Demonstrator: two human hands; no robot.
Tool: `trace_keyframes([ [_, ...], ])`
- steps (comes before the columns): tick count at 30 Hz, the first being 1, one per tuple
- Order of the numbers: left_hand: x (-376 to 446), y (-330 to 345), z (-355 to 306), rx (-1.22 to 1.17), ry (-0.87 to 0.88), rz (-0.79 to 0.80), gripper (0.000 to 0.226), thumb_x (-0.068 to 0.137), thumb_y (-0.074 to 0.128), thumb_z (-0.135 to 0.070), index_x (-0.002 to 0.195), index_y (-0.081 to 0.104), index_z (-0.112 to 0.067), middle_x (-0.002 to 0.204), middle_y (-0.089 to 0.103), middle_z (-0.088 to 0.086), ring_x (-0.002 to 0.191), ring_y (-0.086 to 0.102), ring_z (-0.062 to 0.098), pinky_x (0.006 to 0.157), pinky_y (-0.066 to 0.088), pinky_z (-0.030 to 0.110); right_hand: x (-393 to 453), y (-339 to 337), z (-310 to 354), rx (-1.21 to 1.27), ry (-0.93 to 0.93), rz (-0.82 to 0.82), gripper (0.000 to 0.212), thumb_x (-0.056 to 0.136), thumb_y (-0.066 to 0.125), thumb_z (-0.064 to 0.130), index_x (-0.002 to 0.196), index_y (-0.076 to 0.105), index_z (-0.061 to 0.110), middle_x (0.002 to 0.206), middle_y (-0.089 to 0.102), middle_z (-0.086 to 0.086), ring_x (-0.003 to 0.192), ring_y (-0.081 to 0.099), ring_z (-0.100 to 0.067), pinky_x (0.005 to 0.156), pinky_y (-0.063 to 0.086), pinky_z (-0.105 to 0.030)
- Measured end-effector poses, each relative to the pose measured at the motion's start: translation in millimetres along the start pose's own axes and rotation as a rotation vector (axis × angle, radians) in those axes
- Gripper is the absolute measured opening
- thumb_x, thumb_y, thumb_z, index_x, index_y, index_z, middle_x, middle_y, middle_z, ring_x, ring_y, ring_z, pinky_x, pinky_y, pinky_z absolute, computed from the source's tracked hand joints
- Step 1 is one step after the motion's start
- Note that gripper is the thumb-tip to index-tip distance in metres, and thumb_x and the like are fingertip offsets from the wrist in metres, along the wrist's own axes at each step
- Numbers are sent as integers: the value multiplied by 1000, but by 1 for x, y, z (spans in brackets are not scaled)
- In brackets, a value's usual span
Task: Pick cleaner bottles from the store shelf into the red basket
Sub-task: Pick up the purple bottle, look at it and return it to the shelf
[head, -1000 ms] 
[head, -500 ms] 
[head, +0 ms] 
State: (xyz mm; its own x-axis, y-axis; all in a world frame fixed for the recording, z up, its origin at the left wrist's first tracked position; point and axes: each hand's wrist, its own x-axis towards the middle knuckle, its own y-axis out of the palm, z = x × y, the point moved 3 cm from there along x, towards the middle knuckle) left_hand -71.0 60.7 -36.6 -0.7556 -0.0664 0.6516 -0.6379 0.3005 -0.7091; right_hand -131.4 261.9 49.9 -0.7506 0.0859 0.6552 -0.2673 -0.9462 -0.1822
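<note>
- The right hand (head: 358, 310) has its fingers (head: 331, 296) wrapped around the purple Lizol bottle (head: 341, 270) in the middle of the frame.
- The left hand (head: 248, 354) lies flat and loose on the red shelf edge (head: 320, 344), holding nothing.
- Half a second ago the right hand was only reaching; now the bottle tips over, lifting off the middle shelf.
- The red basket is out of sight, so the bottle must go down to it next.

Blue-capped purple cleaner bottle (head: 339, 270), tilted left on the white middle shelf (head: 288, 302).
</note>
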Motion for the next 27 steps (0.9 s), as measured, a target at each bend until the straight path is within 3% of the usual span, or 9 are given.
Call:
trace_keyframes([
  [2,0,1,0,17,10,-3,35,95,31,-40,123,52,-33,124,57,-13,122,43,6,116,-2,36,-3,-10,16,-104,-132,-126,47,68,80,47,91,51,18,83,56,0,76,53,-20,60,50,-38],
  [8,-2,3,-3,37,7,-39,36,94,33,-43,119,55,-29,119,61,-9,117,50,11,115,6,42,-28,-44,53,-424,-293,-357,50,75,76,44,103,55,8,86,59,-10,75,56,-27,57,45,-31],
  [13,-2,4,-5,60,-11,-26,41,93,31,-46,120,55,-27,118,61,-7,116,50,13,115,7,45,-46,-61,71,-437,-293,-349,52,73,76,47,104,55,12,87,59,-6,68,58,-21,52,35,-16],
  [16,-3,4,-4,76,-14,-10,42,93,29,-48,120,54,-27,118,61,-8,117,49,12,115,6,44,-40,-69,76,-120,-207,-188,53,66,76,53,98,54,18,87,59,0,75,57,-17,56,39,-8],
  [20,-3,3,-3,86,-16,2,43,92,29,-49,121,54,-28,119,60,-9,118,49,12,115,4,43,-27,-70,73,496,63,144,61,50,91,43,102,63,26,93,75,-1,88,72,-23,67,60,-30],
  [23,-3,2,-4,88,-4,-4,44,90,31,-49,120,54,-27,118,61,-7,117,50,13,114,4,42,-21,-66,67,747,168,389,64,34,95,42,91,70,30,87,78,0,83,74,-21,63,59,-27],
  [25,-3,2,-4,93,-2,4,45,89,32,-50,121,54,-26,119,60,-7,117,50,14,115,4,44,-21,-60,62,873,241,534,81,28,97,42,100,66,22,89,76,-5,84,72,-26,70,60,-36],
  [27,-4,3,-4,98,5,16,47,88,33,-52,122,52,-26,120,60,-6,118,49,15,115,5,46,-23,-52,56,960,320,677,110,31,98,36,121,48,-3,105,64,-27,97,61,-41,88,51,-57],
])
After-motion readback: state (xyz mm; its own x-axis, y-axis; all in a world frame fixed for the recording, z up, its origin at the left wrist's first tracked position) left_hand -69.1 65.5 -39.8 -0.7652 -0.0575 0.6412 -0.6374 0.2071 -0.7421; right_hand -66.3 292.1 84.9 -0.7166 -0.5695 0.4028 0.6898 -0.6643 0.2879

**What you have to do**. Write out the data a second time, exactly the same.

**Written response**.
Demonstrator: two human hands; no robot.
Tool: `trace_keyframes([ [_, ...], ])`
- steps (comes before the columns): tick count at 30 Hz, the first being 1, one per tuple
- Order of the numbers: left_hand: x (-376 to 446), y (-330 to 345), z (-355 to 306), rx (-1.22 to 1.17), ry (-0.87 to 0.88), rz (-0.79 to 0.80), gripper (0.000 to 0.226), thumb_x (-0.068 to 0.137), thumb_y (-0.074 to 0.128), thumb_z (-0.135 to 0.070), index_x (-0.002 to 0.195), index_y (-0.081 to 0.104), index_z (-0.112 to 0.067), middle_x (-0.002 to 0.204), middle_y (-0.089 to 0.103), middle_z (-0.088 to 0.086), ring_x (-0.002 to 0.191), ring_y (-0.086 to 0.102), ring_z (-0.062 to 0.098), pinky_x (0.006 to 0.157), pinky_y (-0.066 to 0.088), pinky_z (-0.030 to 0.110); right_hand: x (-393 to 453), y (-339 to 337), z (-310 to 354), rx (-1.21 to 1.27), ry (-0.93 to 0.93), rz (-0.82 to 0.82), gripper (0.000 to 0.212), thumb_x (-0.056 to 0.136), thumb_y (-0.066 to 0.125), thumb_z (-0.064 to 0.130), index_x (-0.002 to 0.196), index_y (-0.076 to 0.105), index_z (-0.061 to 0.110), middle_x (0.002 to 0.206), middle_y (-0.089 to 0.102), middle_z (-0.086 to 0.086), ring_x (-0.003 to 0.192), ring_y (-0.081 to 0.099), ring_z (-0.100 to 0.067), pinky_x (0.005 to 0.156), pinky_y (-0.063 to 0.086), pinky_z (-0.105 to 0.030)
- Measured end-effector poses, each relative to the pose measured at the motion's start: translation in millimetres along the start pose's own axes and rotation as a rotation vector (axis × angle, radians) in those axes
- Gripper is the absolute measured opening
- thumb_x, thumb_y, thumb_z, index_x, index_y, index_z, middle_x, middle_y, middle_z, ring_x, ring_y, ring_z, pinky_x, pinky_y, pinky_z absolute, computed from the source's tracked hand joints
- Step 1 is one step after the motion's start
- Note that gripper is the thumb-tip to index-tip distance in metres, and thumb_x and the like are fingertip offsets from the wrist in metres, along the wrist's own axes at each step
- Numbers are sent as integers: the value multiplied by 1000, but by 1 for x, y, z (spans in brackets are not scaled)
- In brackets, a value's usual span
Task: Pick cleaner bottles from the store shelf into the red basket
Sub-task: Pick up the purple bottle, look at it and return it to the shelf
[head, -1000 ms] 
[head, -500 ms] 
[head, +0 ms] 
State: (xyz mm; its own x-axis, y-axis; all in a world frame fixed for the recording, z up, its origin at the left wrist's first tracked position; point and axes: each hand's wrist, its own x-axis towards the middle knuckle, its own y-axis out of the palm, z = x × y, the point moved 3 cm from there along x, towards the middle knuckle) left_hand -71.0 60.7 -36.6 -0.7556 -0.0664 0.6516 -0.6379 0.3005 -0.7091; right_hand -131.4 261.9 49.9 -0.7506 0.0859 0.6552 -0.2673 -0.9462 -0.1822
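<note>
- The right hand (head: 358, 310) has its fingers (head: 331, 296) wrapped around the purple Lizol bottle (head: 341, 270) in the middle of the frame.
- The left hand (head: 248, 354) lies flat and loose on the red shelf edge (head: 320, 344), holding nothing.
- Half a second ago the right hand was only reaching; now the bottle tips over, lifting off the middle shelf.
- The red basket is out of sight, so the bottle must go down to it next.

Blue-capped purple cleaner bottle (head: 339, 270), tilted left on the white middle shelf (head: 288, 302).
</note>
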Motion for the next 27 steps (0.9 s), as measured, a target at each bend until the straight path is within 3% of the usual span, or 9 are given.
Call:
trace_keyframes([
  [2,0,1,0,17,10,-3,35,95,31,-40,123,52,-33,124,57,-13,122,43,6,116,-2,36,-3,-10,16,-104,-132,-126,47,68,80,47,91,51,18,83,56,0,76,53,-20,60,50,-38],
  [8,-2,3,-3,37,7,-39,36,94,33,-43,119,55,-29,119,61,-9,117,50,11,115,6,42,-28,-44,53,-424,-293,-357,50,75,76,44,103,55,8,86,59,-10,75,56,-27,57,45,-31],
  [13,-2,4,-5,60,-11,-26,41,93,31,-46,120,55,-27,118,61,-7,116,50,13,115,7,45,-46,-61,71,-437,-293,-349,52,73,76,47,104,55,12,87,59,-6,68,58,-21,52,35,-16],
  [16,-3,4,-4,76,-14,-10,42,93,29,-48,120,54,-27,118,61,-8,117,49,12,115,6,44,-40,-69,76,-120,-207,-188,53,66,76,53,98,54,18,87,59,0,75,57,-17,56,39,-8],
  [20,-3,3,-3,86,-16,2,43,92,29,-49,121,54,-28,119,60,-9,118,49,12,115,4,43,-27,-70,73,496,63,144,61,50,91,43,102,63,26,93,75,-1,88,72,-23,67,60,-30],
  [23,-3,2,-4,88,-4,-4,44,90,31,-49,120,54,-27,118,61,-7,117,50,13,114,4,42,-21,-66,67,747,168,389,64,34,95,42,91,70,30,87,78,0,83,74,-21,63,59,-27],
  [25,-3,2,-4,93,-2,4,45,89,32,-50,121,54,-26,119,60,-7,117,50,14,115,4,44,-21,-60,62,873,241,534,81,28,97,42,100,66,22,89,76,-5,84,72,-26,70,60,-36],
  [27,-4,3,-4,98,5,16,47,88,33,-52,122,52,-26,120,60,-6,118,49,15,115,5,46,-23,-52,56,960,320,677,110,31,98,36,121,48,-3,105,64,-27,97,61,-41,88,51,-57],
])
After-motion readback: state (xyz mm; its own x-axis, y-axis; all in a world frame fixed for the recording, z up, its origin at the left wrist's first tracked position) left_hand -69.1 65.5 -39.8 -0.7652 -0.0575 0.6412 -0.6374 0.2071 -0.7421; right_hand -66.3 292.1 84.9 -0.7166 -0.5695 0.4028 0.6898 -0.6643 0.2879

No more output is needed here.